Output the data in full and exactly as presented.
━━━ DATA EXTRACT ━━━
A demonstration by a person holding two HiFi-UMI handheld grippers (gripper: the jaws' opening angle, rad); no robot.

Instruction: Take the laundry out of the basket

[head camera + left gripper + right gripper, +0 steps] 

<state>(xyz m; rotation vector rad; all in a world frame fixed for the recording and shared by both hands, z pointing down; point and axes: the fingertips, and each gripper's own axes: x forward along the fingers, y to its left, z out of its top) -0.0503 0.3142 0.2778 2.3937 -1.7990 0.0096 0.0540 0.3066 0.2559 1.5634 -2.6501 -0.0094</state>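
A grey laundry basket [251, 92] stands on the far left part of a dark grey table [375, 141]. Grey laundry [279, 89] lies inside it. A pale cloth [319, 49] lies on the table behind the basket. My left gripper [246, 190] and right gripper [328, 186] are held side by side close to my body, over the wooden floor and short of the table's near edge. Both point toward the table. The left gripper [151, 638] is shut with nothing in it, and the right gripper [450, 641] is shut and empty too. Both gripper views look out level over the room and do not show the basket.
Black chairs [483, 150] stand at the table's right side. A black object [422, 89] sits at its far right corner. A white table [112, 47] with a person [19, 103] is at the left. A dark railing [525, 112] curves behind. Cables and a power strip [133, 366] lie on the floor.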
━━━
§ **EXERCISE RESULT**:
A demonstration by a person holding two HiFi-UMI handheld grippers (gripper: the jaws' opening angle, rad); no robot.

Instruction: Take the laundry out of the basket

[head camera + left gripper + right gripper, +0 steps] 

<state>(xyz m; rotation vector rad; all in a world frame fixed for the recording and shared by both hands, z pointing down; point and axes: the fingertips, and each gripper's own axes: x forward along the fingers, y to its left, z out of its top) -0.0503 0.3142 0.2778 2.3937 -1.7990 0.0096 0.0540 0.3066 0.2559 1.5634 -2.6501 -0.0094</state>
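A grey laundry basket [251, 92] stands on the far left part of a dark grey table [375, 141]. Grey laundry [279, 89] lies inside it. A pale cloth [319, 49] lies on the table behind the basket. My left gripper [246, 190] and right gripper [328, 186] are held side by side close to my body, over the wooden floor and short of the table's near edge. Both point toward the table. The left gripper [151, 638] is shut with nothing in it, and the right gripper [450, 641] is shut and empty too. Both gripper views look out level over the room and do not show the basket.
Black chairs [483, 150] stand at the table's right side. A black object [422, 89] sits at its far right corner. A white table [112, 47] with a person [19, 103] is at the left. A dark railing [525, 112] curves behind. Cables and a power strip [133, 366] lie on the floor.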

The exercise ends with this answer.